Data Inventory and Use Mapping
The first question is deceptively simple: what data will be shared with the vendor?
The answer, however, requires a granular inventory that goes beyond broad categories. If the engagement involves sensitive data (the kind of data that could facilitate identity theft or cause significant harm if exposed) the organization should ask whether synthetic data can be used instead. Synthetic datasets that preserve the statistical properties of real data without exposing actual personal or proprietary information can materially reduce risk without materially reducing the utility of the AI tool.
Equally important is the question of data return. Will the customer need the data back? What about prompts — do they constitute customer data, and can the customer retrieve them? These questions have implications for data portability, deletion, and the customer’s ability to transition to a different vendor.
The diligence process should also map how data will be processed, retained, de-identified, or used for training and fine-tuning (if allowed). When the parties discuss “de-identified data,” the de-identification standards should be specified and tested, and not just assumed. If the vendor claims that data is anonymized before it is used in training, the customer should probe the methodology for anonymization and assess whether re-identification is technically feasible. It is important to note that AI tools have made it easier to re-identify data by being able to gather and connect multiple data points. In the context of training an AI tool with de-identified or anonymized data, the discussion surrounding the potential for re-identification should be subject to close analysis.

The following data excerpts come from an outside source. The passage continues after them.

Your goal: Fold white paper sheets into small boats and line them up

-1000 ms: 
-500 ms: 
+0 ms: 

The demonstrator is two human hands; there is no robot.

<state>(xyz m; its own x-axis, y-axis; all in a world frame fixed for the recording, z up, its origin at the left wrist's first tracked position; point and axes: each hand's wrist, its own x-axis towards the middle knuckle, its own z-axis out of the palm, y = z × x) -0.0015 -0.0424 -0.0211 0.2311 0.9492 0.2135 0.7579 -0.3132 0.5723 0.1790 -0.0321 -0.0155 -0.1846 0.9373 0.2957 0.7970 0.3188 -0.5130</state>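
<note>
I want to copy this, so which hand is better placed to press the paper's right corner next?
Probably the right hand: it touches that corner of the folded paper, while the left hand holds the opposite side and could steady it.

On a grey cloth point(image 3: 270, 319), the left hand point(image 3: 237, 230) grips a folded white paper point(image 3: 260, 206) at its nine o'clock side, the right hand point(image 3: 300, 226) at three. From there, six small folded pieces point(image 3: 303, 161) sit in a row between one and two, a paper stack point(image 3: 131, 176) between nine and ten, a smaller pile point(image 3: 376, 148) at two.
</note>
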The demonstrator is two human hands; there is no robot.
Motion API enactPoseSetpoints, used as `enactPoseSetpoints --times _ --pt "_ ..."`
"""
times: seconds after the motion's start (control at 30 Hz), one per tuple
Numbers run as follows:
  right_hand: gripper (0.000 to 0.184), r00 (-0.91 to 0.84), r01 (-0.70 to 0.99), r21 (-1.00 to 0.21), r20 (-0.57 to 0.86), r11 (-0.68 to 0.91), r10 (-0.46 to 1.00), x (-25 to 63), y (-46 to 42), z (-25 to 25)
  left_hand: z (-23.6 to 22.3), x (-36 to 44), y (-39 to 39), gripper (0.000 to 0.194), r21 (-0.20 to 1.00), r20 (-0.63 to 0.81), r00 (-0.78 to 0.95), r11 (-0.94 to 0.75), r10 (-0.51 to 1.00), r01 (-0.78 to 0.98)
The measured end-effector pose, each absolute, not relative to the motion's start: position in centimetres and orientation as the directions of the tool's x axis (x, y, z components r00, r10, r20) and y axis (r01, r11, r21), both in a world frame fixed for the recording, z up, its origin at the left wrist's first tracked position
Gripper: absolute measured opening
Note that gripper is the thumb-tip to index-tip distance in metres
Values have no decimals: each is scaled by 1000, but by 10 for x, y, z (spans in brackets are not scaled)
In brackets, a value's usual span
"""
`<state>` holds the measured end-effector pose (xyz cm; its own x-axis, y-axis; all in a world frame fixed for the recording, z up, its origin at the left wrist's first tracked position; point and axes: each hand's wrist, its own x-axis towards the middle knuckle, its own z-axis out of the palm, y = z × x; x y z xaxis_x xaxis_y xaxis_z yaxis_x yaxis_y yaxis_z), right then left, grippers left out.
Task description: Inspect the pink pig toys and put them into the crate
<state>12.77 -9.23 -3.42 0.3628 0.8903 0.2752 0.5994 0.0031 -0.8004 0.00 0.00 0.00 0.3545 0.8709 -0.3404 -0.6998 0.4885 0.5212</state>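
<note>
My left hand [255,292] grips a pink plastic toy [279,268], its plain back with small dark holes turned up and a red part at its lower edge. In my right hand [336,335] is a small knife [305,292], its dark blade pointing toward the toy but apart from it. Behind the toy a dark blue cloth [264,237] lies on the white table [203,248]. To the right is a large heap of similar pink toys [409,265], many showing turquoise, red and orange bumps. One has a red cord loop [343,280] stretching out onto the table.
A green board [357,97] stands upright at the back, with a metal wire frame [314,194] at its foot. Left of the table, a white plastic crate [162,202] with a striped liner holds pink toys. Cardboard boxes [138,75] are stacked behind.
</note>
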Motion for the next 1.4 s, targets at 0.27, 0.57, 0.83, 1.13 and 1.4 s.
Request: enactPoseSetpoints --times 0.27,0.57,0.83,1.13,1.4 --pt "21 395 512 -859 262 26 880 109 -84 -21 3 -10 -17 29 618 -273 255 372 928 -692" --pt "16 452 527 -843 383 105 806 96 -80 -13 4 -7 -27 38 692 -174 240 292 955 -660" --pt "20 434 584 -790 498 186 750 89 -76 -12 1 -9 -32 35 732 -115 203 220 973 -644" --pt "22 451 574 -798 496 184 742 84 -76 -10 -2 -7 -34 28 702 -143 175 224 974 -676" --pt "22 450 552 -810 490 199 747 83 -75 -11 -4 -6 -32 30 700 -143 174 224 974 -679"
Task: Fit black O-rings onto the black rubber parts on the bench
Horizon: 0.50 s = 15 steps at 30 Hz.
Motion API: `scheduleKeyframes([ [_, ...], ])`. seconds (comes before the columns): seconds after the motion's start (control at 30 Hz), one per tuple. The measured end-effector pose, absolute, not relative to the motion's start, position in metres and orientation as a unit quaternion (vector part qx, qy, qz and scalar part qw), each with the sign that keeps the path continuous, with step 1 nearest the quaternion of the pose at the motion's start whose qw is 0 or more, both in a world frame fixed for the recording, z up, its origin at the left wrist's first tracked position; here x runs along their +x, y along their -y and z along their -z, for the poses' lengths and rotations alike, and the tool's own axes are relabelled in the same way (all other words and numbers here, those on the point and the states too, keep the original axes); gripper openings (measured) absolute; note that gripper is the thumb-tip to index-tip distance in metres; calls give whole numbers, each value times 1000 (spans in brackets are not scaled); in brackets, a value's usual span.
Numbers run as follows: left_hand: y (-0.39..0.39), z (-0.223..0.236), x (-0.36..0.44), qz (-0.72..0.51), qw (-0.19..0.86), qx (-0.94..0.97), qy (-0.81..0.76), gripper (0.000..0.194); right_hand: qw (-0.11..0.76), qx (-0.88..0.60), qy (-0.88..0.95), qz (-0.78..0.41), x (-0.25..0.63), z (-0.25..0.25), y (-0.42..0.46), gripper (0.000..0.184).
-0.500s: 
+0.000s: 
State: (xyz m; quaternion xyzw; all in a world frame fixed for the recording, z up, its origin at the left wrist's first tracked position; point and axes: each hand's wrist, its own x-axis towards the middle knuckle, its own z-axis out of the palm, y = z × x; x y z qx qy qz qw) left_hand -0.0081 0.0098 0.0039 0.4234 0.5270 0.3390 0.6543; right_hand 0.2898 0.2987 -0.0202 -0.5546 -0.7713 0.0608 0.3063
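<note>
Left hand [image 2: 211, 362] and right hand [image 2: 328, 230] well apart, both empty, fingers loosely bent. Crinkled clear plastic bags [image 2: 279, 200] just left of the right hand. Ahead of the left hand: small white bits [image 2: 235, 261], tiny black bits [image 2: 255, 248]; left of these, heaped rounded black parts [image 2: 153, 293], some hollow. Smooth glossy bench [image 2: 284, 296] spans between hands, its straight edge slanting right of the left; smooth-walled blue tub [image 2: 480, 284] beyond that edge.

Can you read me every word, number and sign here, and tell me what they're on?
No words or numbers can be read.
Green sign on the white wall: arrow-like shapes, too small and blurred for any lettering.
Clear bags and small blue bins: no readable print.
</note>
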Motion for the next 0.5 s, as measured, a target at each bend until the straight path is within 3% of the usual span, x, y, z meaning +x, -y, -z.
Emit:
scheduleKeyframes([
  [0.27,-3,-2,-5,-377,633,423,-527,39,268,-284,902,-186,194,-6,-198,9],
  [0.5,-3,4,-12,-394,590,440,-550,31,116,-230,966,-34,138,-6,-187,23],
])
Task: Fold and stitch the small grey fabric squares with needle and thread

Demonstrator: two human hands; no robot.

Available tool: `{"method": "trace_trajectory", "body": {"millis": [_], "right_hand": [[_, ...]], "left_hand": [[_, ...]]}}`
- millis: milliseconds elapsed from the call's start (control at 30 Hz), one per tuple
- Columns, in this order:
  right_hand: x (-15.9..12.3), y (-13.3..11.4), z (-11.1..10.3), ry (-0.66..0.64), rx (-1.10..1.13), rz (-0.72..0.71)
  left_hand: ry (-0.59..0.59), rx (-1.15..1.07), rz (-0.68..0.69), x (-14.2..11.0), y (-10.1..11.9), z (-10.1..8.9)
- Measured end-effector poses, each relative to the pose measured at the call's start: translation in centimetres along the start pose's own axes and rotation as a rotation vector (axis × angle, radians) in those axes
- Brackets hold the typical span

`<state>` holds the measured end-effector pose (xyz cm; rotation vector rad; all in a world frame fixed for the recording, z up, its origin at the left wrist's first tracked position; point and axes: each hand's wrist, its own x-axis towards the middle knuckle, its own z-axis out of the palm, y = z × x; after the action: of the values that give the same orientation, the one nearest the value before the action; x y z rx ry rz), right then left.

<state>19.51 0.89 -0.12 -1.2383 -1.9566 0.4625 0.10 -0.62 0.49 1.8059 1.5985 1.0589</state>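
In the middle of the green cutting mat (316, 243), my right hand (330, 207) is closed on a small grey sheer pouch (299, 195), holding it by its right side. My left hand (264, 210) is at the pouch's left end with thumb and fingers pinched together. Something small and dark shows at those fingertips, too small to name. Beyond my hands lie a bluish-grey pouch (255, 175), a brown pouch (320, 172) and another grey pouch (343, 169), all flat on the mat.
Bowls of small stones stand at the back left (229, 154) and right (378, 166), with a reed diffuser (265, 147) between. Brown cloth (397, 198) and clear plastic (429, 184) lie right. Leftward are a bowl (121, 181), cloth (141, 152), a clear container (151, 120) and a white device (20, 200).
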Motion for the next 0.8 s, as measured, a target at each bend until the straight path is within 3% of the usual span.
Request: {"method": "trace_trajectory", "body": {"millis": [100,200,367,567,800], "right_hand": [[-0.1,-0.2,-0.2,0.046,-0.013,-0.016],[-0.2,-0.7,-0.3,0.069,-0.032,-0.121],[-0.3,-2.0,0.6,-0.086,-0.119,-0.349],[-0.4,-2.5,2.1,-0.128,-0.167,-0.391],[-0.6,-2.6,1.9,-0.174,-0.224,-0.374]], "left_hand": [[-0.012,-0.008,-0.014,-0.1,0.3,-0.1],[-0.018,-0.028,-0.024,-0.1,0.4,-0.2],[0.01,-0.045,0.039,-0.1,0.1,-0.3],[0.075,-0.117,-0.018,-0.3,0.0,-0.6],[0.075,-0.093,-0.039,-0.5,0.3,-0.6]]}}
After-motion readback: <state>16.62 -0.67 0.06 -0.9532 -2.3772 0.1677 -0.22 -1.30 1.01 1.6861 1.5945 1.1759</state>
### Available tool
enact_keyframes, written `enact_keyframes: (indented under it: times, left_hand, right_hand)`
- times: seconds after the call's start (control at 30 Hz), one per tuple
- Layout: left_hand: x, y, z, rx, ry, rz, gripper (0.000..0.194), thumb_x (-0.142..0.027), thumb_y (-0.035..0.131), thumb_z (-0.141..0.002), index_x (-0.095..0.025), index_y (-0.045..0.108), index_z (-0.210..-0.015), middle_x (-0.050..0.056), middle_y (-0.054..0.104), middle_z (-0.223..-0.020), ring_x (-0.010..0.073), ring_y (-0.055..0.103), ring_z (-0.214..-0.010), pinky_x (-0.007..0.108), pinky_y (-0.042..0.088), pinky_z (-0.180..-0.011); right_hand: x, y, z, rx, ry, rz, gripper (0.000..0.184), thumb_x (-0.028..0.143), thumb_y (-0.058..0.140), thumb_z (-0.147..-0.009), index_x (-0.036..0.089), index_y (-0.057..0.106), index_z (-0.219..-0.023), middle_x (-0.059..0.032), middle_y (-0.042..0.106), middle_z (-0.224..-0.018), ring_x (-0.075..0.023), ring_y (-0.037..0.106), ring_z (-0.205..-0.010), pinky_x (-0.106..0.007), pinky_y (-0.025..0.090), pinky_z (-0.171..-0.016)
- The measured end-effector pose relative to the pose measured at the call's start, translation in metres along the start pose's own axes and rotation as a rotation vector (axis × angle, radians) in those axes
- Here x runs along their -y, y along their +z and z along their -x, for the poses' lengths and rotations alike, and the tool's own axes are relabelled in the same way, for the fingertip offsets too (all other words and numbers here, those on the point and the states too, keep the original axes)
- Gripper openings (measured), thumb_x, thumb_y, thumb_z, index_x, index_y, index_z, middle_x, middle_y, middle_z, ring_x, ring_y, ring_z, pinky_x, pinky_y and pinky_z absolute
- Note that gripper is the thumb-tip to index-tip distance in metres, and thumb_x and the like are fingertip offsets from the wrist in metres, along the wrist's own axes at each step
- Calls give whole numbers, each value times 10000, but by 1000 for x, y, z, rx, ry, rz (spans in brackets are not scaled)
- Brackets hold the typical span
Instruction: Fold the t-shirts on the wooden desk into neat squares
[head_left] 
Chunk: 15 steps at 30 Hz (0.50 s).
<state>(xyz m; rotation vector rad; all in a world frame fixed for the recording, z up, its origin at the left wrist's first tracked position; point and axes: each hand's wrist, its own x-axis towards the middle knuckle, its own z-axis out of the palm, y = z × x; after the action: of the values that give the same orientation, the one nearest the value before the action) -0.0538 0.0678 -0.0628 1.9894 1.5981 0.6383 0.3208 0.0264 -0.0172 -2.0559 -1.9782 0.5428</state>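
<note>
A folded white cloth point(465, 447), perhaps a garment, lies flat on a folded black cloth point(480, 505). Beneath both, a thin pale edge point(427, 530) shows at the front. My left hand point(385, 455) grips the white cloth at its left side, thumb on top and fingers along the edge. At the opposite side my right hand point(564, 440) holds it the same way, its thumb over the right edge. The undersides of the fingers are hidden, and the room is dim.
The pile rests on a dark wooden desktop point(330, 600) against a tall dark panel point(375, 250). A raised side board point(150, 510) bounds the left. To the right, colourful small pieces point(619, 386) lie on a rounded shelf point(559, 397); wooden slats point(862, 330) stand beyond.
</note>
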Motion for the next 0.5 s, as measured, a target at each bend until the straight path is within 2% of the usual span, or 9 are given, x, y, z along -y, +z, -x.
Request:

If applicable to the AI tool, data localization and cross-border flows should round out this workstream. Organizations should question: where will data be processed and stored? Will it transit through jurisdictions with different privacy regimes? Are there contractual or regulatory restrictions on data transfer that the vendor’s infrastructure may not accommodate?
Model Governance
Model governance diligence examines the AI system itself.
The customer should understand the model type, for instance: is the AI model a proprietary model, an open-source model, or a fine-tuned version of a third-party foundation model? Each architecture has different implications for control, auditability, and intellectual property (“IP”) risk.
Training data sources should be disclosed by the vendor and evaluated. An assessment of the training data should evaluate whether the vendor has conducted provenance reviews of its training data, and if there are any known risks of copyrighted, biased, or otherwise problematic content in the training data.
The customer should review the results of safety testing, bias assessments, and red-teaming results to gain insights into the vendor’s maturity and the model’s readiness for the customer’s use case. The customer should request documentation of these activities and evaluate whether the testing reflects the customer’s deployment context, for instance: a model that has been safety-tested for consumer chatbot use may not be appropriate for healthcare decision support.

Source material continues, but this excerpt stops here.